\item \subquestionpoints{5} {\bf Learning degree-3 polynomials of the input}

Suppose we have a dataset $\{(x^{(i)}, y^{(i)})\}_{i=1}^{\nexp}$ where $x^{(i)}, y^{(i)} \in \mathbb{R}$. We would like to fit a third degree polynomial $h_{\theta}(x) = \theta_3x^3 + \theta_2x^2 + \theta_1x^1 + \theta_0$ to the dataset. The key observation here is that the function $h_{\theta}(x)$ is still linear in the unknown parameter $\theta$, even though it's not linear in the input $x$. This allows us to convert the problem into a linear regression problem as follows. 
	
	Let $\phi:\mathbb{R}\rightarrow \mathbb{R}^4$ be a function that transforms the original input $x$ to a $4$-dimensional vector defined as
	\begin{align}
	\phi(x) = \left[\begin{array}{c} 1\\ x \\ x^2 \\ x^3 \end{array}\right]\in \mathbb{R}^4 \label{eqn:feature}
	\end{align}
	Let $\hat{x}\in \mathbb{R}^4$ be a shorthand for $\phi(x)$, and let $\hat{x}^{(i)} \triangleq \phi(x^{(i)})$ be the transformed input in the training dataset. We construct a new dataset $\{(\phi(x^{(i)}), y^{(i)})\}_{i=1}^{\nexp} = \{(\hat{x}^{(i)}, y^{(i)})\}_{i=1}^{\nexp}$ by replacing the original inputs $x^{(i)}$'s by $\hat{x}^{(i)}$'s.  We see that fitting $h_{\theta}(x) = \theta_3x^3 + \theta_2x^2 + \theta_1x^1 + \theta_0$ to the old dataset is equivalent to fitting a linear function $h_{\theta}(\hat{x}) = \theta_3\hat{x}_3 +  \theta_2\hat{x}_2 + \theta_1\hat{x}_1 + \theta_0$ to the new dataset because 
	\begin{align}
	h_\theta(x) =  \theta_3x^3 + \theta_2x^2 + \theta_1x^1 + \theta_0 =  \theta_3 \phi(x)_3 + \theta_2\phi(x)_2 + \theta_1\phi(x)_1 + \theta_0 = \theta^T \hat{x}
	\end{align}
		
	In other words, we can use linear regression on the new dataset to find parameters $\theta_0,\dots, \theta_3$.

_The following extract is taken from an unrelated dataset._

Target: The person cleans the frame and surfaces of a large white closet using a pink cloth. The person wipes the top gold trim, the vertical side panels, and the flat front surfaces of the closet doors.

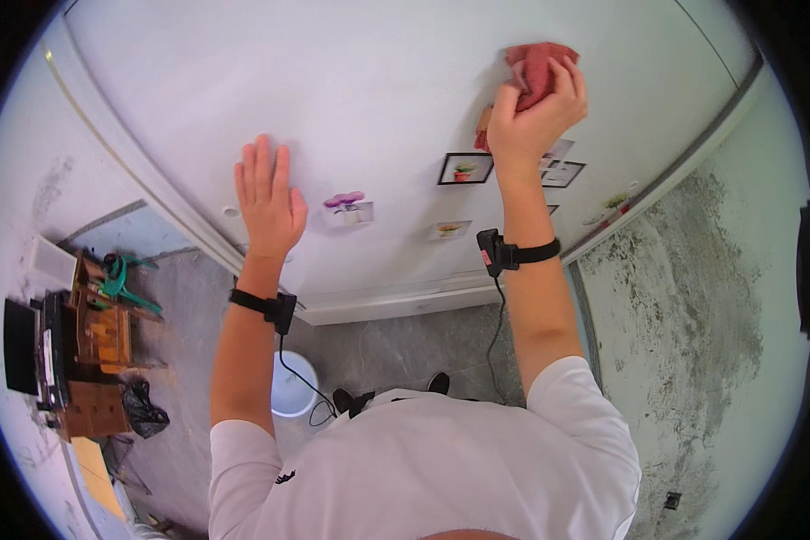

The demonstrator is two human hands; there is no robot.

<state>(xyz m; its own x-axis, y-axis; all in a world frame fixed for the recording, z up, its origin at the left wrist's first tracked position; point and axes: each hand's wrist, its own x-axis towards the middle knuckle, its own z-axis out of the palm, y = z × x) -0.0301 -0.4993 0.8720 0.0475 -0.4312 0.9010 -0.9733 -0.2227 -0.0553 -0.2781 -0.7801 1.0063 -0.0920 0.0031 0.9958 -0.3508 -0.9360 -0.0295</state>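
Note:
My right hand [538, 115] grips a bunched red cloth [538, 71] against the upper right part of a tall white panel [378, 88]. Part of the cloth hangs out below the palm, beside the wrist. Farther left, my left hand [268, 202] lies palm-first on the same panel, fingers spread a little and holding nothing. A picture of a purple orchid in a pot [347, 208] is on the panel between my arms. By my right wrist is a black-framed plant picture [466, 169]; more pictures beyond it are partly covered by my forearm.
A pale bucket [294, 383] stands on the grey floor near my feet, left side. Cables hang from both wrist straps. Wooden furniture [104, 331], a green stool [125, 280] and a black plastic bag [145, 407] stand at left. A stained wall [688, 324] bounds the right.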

	Please write down 1) the objective function $J(\theta)$ of the linear regression problem on the new dataset $\{(\hat{x}^{(i)}, y^{(i)})\}_{i=1}^{\nexp}$ and 2) the update rule of the batch gradient descent algorithm for linear regression on the dataset $\{(\hat{x}^{(i)}, y^{(i)})\}_{i=1}^{\nexp}$. 
	
	\textit{Terminology:} 	In machine learning, $\phi$ is often called the feature map which maps the original input $x$ to a new set of variables. To distinguish between these two sets of variables, we will call $x$ the input {\bf attributes}, and call $\phi(x)$ the {\bf features}. (Unfortunately, different authors use different terms to describe these two things. In this course, we will do our best to follow the above convention consistently.)